» Work to be completed: Reproduce every line of the material below, but drop the pictures.

» Input data:
● ● ● ● ● ● ●

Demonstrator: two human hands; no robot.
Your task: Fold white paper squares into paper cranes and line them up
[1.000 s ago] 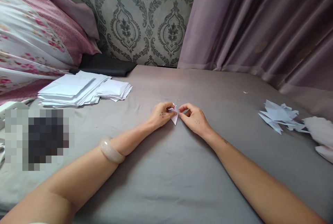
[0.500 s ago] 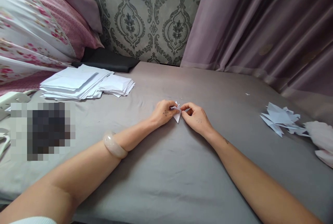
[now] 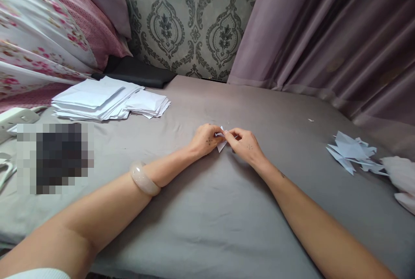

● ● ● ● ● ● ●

» Expected output:
Demonstrator: two human hands; no robot.
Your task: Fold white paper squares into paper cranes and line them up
[1.000 s ago] 
[0.500 s ago] 
[now] 

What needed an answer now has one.